Although good ideas for books are everywhere, it usually takes some time for the idea to develop. This comes to my mind today because I'm working a class about Writing a Book with Vision and a book to go along with it.

Yes, I'm following my own How To Write instructions

Yes, I've got the purpose for both the class and the book. It's:

 How to get a book written with
Vision and Spirit

And yes, I've got a working table of contents. I've even set up a schedule for getting the writing done.

This morning, in that time slot, I was reviewing some material from Mark Silver's Heart of Business class I'm taking because I want to incorporate a bit of what he does, in my own style. That led me to some serious introspection about the introduction. I did some writing around it and realized I need to "sit" with the material and my ideas for awhile.

I don't know if I'll actually sit. My method is often more like pacing around. The point is, however, that this morning I got some new insight and I need to let it yeast in my mind for a day or two, or maybe even longer.

In this case, it will be more than worth the wait, because what I'm discovering will inform the whole class and book. It will, in fact, be much of the grounding of the project.

A writing schedule is an aiming point

When I first scheduled at least an hour five days a week to work on the Writing With Vision book and class, I pictured myself actually at the computer writing. I should have known better. I should have remembered how much thinking time goes into a major project like a book.

Even when I'm ghostwriting and working with someone else's material, there is considerable time spent, and spent wisely just thinking. Somehow, however, when I'm working with my own material that yeasting or gelling time seems longer. Perhaps it doesn't; I've never tried to time that part of my work.

Or maybe it does take longer because I'm digesting my own experiences; when I'm ghosting, the author has already done a lot of that so it comes to me pretty complete.

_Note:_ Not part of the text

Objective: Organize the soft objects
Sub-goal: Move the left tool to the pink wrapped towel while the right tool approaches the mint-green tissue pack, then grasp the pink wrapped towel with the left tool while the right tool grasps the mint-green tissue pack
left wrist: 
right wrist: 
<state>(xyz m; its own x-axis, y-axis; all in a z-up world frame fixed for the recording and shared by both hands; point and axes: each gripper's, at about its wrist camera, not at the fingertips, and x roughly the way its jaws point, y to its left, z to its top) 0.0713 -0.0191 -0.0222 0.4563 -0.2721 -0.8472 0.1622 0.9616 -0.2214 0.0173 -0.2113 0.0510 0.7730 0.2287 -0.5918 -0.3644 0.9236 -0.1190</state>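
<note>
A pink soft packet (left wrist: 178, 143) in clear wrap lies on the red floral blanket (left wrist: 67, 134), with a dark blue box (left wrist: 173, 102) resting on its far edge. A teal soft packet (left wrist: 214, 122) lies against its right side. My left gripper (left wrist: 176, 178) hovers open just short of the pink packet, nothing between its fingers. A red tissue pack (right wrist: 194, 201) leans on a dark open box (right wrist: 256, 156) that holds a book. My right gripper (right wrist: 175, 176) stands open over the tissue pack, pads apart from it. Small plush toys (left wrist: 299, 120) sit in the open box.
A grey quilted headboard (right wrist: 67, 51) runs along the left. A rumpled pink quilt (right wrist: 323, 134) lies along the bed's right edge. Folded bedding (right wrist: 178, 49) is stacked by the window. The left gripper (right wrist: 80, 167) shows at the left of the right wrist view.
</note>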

The trick, or one of them, is to know when I'm thinking / yeasting an idea and when I'm procrastinating. I generally know by my gut feeling. I might convince you I'm not dragging my feet, but I almost always know the truth of it inside myself.

Learning to trust your own process

One of the secrets of writing, I suppose, is doing it enough so you begin to trust your own process. When you think, or feel, an idea needs some time to develop, allow for that time. Your book will be better for it.

Several 12 Step groups have adapted a slogan to read:

Easy does it - but do it!

That's a good slogan for getting a book written.